I can remember at fours years old thinking that all men and women were called to evangelize the world. I was a preacher at that age. Some of the best coined phrases of mine are, "Glory To God!" in the shrillest high pitched little girl voice I had at three....... Then there was "Jesus, Jesus, Jesus, Jesus" this is what I repeated over and over again with much force when I was scared or when friends and I were praying and didn't quite know what to pray. I had learned that all you had to do was call on the name of the Lord and he would be there with you in the midst of your present troubles..... so no matter how big or small...... I called on the name of the Lord.
The person in my life who never gave up on me?..... my grandmother, Peggy. She is my father's mother and has been there since my first breath in this world. She said of me when I was born that I looked like a little bird that had just fallen out of it's nest. Well I guess I must have, I had been through a terribly difficult and life threatening delivery. The doctors had approached my dad after almost 72 hours of labor and asked if he wanted them to try to save my mother or me as they could not save both. Of course he opted to save my mother as they could always try for more children, however God spared me! More on the ramifications of my birth later....
I moved out of my mother's home when I was 16 and lived with my grandmother until I was in my sophomore year of college. It was tough on Peggy, (Grams as I call her). But she hung in there and is still hanging in there with me today.
I married Jason at 22 and we had our first son Aden when I was 23, Jonah followed when I was 27. I thought life was going to be rosy. I had the family I desired and we were in church, surely God would bless us and our marriage would be lasting and our children God fearing..... but wait!
I guess I shouldn't have been surprised when my marriage started to fall apart the summer I was pregnant with Jonah. It wasn't until several months had passed, our new baby was born, a separations that was two weeks from becoming a finalized divorce, tons of wasted money, more debt, fighting, and devastated children (all four of us) that I realized the fate/generational drama we had to contend with.
It was in our little counselors office in Wichita one afternoon that she began to have us diagram the marriages in our parents lives and the significant impact of other parental units and then the lack there of.
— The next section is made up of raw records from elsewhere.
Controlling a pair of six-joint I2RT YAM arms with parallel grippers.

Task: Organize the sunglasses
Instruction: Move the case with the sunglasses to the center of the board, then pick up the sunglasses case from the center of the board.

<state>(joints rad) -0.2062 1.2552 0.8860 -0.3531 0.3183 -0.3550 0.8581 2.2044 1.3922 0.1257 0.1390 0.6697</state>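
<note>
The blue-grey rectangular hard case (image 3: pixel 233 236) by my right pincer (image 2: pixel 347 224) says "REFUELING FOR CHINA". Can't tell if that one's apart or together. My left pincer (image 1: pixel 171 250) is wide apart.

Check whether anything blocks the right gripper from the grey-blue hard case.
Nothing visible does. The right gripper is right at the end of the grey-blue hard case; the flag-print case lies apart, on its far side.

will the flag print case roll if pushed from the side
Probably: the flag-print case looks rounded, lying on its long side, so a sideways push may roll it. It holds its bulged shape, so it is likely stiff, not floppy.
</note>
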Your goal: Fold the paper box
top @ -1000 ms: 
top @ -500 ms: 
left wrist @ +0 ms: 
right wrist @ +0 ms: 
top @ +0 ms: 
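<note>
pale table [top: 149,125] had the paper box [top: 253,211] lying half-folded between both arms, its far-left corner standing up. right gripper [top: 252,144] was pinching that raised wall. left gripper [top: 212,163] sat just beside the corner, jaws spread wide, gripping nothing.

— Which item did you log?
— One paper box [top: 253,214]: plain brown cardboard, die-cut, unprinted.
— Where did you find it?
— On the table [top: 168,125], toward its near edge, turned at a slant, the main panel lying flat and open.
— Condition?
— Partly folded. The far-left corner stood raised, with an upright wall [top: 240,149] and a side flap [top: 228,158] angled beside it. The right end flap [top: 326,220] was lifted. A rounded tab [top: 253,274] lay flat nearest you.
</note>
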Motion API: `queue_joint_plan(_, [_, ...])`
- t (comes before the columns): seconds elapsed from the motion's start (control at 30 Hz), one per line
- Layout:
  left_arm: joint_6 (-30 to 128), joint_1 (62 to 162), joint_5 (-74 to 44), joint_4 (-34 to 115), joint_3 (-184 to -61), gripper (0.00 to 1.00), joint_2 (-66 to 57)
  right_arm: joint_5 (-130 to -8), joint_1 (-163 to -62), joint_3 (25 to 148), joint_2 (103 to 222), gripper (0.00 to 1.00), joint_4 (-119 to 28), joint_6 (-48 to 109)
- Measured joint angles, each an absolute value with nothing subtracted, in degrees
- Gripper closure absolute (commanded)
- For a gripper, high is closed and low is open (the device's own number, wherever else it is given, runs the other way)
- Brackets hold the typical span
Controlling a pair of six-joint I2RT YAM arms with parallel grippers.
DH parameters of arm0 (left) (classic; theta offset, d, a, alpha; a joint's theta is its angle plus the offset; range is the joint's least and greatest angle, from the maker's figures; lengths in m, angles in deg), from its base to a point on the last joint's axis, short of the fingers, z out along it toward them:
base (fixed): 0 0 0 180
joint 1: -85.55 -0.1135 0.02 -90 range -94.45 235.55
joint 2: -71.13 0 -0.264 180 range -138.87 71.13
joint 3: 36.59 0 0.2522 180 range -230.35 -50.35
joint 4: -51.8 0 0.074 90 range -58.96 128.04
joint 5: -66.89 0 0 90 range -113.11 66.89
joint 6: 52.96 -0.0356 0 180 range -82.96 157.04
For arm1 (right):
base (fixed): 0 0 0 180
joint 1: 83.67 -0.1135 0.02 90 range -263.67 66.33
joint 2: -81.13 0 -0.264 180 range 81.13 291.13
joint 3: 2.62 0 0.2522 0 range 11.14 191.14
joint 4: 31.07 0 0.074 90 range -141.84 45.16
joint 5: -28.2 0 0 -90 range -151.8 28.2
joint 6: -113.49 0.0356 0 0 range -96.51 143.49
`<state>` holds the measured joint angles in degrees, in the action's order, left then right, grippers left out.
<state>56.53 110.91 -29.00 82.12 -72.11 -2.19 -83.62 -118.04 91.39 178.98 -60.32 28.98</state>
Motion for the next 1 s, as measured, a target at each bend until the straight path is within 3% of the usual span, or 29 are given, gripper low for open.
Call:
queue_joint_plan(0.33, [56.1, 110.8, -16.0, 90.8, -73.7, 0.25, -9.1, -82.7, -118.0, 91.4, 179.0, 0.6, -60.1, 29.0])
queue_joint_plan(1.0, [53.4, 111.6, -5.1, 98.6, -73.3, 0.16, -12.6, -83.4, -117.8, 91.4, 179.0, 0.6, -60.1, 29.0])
Jason and I were amazed at the diagrams that sat finished in front of us. Between his two parents and my two parents there had been 16 marriages and divorces. This did not include the various serious romances that we went on vacation with or the times our parents thought their special person was, "The one", but never quite made the married list, and we wondered why packing up and closing shop was such an easy approach for us, Jason and I......
That has been 5 years ago, however I would be a fool to tell you that God healed us in one day. He didn't! Could he? Yes I'm sure he could, however it wasn't in the plan for us. In order to undo the years of devastation we had lived through we had to walk back through it and lay it down at the feet of Jesus. It took almost five years to heal many of those wounds. It wasn't easy, but it was surly worth it!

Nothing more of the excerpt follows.